Hangzhou foods and their role in community health and nutrition
Regional diets and associated cuisines and their contribution to overall regional nutrition are increasingly being scrutinized by scientists for their relationships to human health.
The Hangzhou region in China has lower mortality rates associated with cardiovascular disease, lower incidences of diabetes mellitus and better blood pressure in the local population and the links between these lower rates of disease and the traditional regional cuisine are a source of interest.
Zhejiang is located on the East Coast of China. The Northern part is well known for the extensive network of channels that produce a vast array of aquatic foods.
The South West region and its extensive foothills are known for the production of rare and expensive venison and many types of fungi.
The region is also known for the production of over ten different types of edible bamboos.
The cuisine also involves many different types of green vegetables that accompany every meal.
The best way to describe Hangzhou cuisine is the wide use of southern ingredients cooked in the typical northern manner.
This combination leads to a unique taste combining the dainty and the smooth, the crisp and the tender, the simple and the elegant, the small and the exquisite.
Overall the cuisine is known for it’s low saturated fat and high PUFA, particularly long-chain omega-3 PUFA and fibre.
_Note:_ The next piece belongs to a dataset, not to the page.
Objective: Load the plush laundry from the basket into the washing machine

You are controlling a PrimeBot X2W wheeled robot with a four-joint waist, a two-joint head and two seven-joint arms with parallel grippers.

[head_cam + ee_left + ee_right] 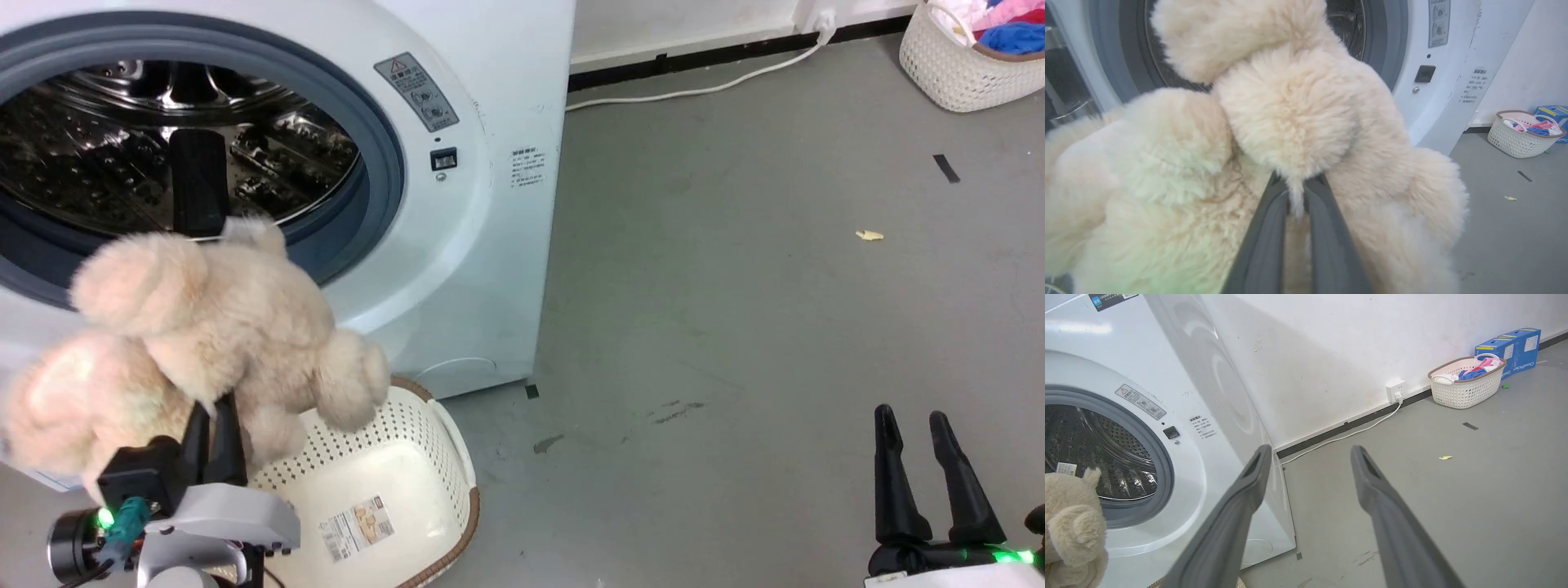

There is extensive use of plant based foods high in complex phytochemicals and trace elements.
This combination leads to a balanced nutrition that contributes to the community health in Hangzhou.
Green leafy vegetables are essential for Zhejiang/Hangzhou cuisine and they accompany almost every meal.
Green leafy vegetables in Hangzhou are bok choy, spinach, Chinese broccoli, three-coloured amaranth, tuber onion, Chinese cabbage, caraway and lettuce.
Flowering vegetables include citron daylily, cauliflower and broccoli; leguminous vegetables are green bean, snake bean, snow pea, pea and horsebean.
Fruiting vegetables that are commonly consumed include cucumber, tomato, capsicum, towel gourd, pumpkin, winter melon, bitter melon, chili, chili pepper, zucchini, corn and eggplant;
Rhizomatic and bulb vegetables are onion, spring onion, leek, lotus root, turnip, radish, carrots, potato, sweet potato, taro, yam, water caltrop, celery, garlic bulb and asparagus.
The vegetables are good sources for vitamins, minerals, dietary fibre, as well as omega 3 polyunsaturated fatty acid (leafy vegetables).
The cusine is rich in cruciferous vegetables that include the Brassica family.
This group of vegetables is known to contain the phytochemicals glucosinilates.
Many of the glucosinilates, such as sinigrin and sulphoraphane, are known to inhibit or prevent cancer formation in humans.
Other horticultural foods commonly consumed in the local cuisine are known to contain phytochemicals important for health and well being in humans.
The region is also known for the production of over ten different types of edible bamboos that are an excellent source of dietary fibre.
Cured potherb mustard, bok choy, kohlrabi and turnip are also commonly consumed in Hangzhou both at home and in restaurants.